- A Four-Step Process for Moving Toward High Availability
- Step 1: Launching a Phase 0 HA Assessment
- Step 2: Gauging HA Primary Variables
- Step 3: Determining the Optimal HA Solution
- Step 4: Justifying the Cost of a Selected High Availability Solution
Step 4: Justifying the Cost of a Selected High Availability Solution
If money doesn’t grow on trees in your organization or if the cost of downtime isn’t a huge dollar amount per hour, it might be necessary for you to justify the cost of a high availability solution that you are about to build. If yours is like most other organizations, any new change to a system or an application must be evaluated on its value to the organization, and a calculation of how soon it will pay for itself must be done. ROI calculations provide the cost justification behind a proposed solution.
As stated earlier, ROI can be calculated by adding up the incremental costs (or estimates) of the new HA solution and comparing them against the complete cost of downtime for a period of time (such as 1 year). This section uses the ASP business from Scenario 1 as the basis for a ROI calculation. Recall that for this scenario, the costs are estimated to be between $100k and $250k and include the following:
Five new multi-core servers with 64GB RAM at $30k per server
Five Microsoft Windows 2012 Server licenses
Five shared SCSI disk systems with RAID 10 (50 drives)
Five days of additional training costs for personnel
Five SQL Server Enterprise Edition licenses
These are the incremental costs:
Maintenance cost (for a 1-year period):
$20k (estimate)—System admin personnel cost (additional time for training of these personnel)
$35k (estimate)—Software licensing cost (of additional HA components)
$100k hardware cost—The cost of additional HW in the new HA solution
$20k deployment cost—The costs for development, testing, QA, and production implementation of the solution
$10k HA assessment cost—Be bold and go ahead and throw the cost of the assessment into this estimate to get a complete ROI calculation
Downtime cost (for a 1-year period):
If you kept track of last year’s downtime record, use that number; otherwise, produce an estimate of planned and unplanned downtime for this calculation. For this scenario, the estimated cost of downtime/hour is be $15k/hour.
Planned downtime cost (revenue loss cost) = Planned downtime hours × cost of hourly downtime to the company:
a. 0.25% × 8,760 hours in a year = 21.9 hours of planned downtime
b. 21.9 hours × $15k/hr = $328,500/year cost of planned downtime.

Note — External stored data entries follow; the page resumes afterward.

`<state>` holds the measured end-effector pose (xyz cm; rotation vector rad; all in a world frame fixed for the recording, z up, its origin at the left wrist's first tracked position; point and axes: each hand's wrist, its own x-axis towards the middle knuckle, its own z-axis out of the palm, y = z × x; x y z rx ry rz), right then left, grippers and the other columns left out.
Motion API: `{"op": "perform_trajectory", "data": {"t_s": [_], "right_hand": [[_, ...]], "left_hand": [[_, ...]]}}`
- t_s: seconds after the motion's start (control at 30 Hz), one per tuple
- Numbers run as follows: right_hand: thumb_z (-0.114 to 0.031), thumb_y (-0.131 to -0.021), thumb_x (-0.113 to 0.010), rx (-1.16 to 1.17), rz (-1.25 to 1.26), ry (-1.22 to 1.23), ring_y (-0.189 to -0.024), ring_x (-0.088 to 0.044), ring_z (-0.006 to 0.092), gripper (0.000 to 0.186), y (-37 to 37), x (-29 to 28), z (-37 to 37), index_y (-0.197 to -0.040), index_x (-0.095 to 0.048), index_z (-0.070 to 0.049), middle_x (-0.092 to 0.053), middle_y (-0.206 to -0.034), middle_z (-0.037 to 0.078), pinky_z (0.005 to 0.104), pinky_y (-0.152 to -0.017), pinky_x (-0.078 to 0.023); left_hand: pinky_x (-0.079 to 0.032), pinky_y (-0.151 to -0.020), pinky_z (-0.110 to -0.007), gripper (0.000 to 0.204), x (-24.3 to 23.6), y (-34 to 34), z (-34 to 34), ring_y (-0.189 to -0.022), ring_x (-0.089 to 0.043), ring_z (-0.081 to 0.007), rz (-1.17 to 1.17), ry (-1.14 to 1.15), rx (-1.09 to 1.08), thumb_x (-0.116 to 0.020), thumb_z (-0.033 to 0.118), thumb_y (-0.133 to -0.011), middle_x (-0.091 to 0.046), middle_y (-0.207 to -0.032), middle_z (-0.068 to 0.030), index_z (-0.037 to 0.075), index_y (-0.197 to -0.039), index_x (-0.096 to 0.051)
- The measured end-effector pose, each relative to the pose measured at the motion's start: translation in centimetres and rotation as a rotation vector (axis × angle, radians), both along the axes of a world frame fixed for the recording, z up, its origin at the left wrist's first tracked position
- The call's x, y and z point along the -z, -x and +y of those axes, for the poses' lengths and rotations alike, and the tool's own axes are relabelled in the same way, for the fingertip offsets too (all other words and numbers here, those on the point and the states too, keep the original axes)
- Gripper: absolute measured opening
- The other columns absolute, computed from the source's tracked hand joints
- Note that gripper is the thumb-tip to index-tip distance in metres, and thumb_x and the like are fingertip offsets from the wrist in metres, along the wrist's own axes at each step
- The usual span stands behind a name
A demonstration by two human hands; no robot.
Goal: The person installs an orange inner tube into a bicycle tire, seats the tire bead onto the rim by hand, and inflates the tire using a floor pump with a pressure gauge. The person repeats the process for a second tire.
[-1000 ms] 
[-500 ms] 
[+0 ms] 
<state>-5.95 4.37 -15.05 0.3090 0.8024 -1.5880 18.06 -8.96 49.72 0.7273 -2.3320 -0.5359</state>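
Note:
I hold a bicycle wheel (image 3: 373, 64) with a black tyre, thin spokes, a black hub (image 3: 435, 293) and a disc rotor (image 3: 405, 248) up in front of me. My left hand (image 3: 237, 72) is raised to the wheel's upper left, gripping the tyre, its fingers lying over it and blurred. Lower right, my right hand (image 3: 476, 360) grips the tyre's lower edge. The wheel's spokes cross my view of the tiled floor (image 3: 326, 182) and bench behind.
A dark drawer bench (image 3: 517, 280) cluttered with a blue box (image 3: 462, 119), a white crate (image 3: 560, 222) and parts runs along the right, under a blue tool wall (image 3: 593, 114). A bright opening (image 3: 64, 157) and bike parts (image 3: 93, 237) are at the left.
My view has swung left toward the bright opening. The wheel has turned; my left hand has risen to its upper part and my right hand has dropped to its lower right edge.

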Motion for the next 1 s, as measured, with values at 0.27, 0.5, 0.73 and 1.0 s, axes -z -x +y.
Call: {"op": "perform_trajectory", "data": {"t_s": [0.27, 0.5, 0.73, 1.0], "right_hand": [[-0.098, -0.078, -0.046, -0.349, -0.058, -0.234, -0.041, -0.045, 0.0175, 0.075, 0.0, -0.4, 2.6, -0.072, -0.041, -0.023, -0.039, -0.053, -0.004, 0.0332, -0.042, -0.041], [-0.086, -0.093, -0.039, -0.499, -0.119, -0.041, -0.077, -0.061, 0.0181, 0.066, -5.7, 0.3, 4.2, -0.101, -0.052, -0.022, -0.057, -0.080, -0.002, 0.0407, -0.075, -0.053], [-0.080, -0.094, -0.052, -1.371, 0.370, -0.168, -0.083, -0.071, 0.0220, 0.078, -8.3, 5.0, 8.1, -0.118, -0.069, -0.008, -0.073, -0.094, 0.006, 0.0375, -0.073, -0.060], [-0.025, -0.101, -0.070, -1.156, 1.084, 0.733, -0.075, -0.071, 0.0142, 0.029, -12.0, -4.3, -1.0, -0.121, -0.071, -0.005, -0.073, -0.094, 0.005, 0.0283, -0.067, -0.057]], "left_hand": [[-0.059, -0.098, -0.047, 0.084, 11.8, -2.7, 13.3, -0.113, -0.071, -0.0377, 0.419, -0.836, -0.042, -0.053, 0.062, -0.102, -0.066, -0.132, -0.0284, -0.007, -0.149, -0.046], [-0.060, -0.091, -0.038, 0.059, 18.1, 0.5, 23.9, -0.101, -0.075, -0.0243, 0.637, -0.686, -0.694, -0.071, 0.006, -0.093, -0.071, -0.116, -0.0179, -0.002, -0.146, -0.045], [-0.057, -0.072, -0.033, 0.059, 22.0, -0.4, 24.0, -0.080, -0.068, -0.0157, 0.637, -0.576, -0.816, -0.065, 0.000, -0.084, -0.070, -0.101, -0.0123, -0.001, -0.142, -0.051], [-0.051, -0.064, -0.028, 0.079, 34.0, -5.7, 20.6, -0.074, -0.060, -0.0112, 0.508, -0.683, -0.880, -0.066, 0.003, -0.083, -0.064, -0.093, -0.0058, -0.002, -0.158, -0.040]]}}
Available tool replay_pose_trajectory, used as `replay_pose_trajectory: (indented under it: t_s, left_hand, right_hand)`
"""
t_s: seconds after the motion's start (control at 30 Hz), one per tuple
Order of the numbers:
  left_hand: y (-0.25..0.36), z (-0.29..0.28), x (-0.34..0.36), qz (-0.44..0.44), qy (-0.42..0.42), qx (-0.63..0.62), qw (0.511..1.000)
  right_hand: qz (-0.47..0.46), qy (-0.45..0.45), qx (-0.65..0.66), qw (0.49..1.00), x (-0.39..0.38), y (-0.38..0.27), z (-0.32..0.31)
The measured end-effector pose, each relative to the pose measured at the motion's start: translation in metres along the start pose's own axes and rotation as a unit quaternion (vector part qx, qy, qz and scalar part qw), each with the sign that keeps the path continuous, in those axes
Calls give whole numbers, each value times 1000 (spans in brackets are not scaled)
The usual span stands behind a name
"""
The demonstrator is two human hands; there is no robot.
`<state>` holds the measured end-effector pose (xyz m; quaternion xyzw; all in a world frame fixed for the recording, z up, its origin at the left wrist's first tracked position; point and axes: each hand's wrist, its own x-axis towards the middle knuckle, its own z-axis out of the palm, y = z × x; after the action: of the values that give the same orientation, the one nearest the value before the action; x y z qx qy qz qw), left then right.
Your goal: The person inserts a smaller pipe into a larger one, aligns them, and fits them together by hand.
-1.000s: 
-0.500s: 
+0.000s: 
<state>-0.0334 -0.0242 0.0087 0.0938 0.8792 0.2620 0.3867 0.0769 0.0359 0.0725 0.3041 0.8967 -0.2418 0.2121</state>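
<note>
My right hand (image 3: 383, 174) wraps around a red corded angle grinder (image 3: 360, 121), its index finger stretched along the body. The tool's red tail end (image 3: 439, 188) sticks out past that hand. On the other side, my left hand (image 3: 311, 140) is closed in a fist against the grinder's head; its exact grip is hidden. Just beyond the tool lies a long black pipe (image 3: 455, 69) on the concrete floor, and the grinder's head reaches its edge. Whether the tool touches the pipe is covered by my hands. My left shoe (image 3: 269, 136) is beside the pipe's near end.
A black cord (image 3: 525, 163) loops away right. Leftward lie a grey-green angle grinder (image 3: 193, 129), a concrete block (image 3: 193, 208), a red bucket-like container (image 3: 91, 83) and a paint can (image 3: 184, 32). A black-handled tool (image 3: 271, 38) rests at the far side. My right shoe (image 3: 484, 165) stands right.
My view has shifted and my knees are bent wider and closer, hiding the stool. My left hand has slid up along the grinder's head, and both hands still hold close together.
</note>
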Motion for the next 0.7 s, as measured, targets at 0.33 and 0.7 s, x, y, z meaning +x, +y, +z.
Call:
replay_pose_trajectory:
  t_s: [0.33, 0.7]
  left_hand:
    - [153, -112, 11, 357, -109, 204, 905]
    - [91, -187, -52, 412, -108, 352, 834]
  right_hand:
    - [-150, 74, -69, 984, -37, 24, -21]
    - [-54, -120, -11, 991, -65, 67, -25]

Unplanned downtime cost (revenue loss cost) = Unplanned downtime hours × cost of hourly downtime to the company:
a. 0.25% × 8,760 hours in a year = 21.9 hours of unplanned downtime
b. 21.9 hours × $15k/hr = $328,500/year cost of unplanned downtime.
Total of the incremental costs = $185,000 (for the year)
Total of downtime cost = $657,000 (for the year)
The incremental cost is 0.28 of the downtime cost for 1 year. In other words, the investment of the HA solution will pay for itself in 0.28 year, or 3.4 months!
In reality, most companies will have achieved the ROI within 6 to 9 months.
Adding HA Elements to Your Development Methodology
Most of the high availability elements identified in the Phase 0 HA assessment process and the primary variables gauge can be cleanly added (extended) to your company’s current system development life cycle. By adding the HA-oriented elements to your standard development methodology, you ensure that this information is captured and can readily target new applications to the correct technology solution. Figure 3.17 highlights the high availability tasks that could be added to a typical waterfall development methodology. As you can see, HA starts from early on in the assessment phase and is present all the way through the implementation phase. Think of this as extending your development capability. It truly guarantees that all your applications are properly evaluated and designed against their high availability needs, if they have any.